Return, in their exact form, the lines that lie between the start of the data below and the line containing "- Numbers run", with both ends included.

====================

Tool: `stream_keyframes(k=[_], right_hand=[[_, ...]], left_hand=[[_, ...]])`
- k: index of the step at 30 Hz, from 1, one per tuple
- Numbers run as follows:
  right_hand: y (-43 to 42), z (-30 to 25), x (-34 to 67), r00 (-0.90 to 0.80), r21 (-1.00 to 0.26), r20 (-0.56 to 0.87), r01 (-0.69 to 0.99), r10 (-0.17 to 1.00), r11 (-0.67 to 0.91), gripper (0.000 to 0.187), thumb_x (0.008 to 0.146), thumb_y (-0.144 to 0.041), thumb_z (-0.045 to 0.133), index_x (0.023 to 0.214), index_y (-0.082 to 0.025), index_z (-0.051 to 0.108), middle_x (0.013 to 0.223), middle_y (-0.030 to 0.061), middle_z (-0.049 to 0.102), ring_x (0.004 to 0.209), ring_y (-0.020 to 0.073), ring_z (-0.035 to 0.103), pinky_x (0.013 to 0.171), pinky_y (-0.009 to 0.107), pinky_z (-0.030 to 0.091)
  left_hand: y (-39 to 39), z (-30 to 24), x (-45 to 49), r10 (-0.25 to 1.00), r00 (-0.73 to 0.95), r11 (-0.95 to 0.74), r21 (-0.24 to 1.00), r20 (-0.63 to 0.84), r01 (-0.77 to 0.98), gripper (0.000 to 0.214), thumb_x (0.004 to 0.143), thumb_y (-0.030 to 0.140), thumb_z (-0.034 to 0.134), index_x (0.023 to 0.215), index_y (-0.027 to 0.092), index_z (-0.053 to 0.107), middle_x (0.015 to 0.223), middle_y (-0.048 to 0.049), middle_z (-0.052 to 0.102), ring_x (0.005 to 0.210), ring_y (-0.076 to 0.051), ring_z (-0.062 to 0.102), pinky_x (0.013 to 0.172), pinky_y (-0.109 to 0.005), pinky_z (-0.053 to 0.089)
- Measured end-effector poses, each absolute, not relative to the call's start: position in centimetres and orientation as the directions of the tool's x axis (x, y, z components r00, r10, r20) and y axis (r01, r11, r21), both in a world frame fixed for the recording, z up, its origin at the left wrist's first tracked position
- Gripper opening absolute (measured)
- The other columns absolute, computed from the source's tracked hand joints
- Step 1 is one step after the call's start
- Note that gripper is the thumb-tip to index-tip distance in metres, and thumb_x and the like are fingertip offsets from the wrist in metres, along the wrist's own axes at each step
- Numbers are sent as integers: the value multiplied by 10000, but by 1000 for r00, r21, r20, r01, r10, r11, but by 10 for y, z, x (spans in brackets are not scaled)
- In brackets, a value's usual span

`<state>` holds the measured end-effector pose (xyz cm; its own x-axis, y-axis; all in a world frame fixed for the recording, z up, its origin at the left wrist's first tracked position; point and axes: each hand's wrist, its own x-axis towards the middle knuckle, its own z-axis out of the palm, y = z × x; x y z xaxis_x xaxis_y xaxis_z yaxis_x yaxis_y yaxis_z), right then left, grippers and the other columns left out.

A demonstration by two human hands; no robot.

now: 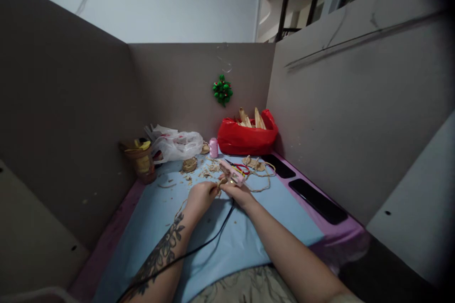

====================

Solution to this exercise:
Tool: `stream_keyframes(k=[_], right_hand=[[_, ...]], left_hand=[[_, ...]])`
- k: index of the step at 30 Hz, from 1, one per tuple
- Numbers run as follows:

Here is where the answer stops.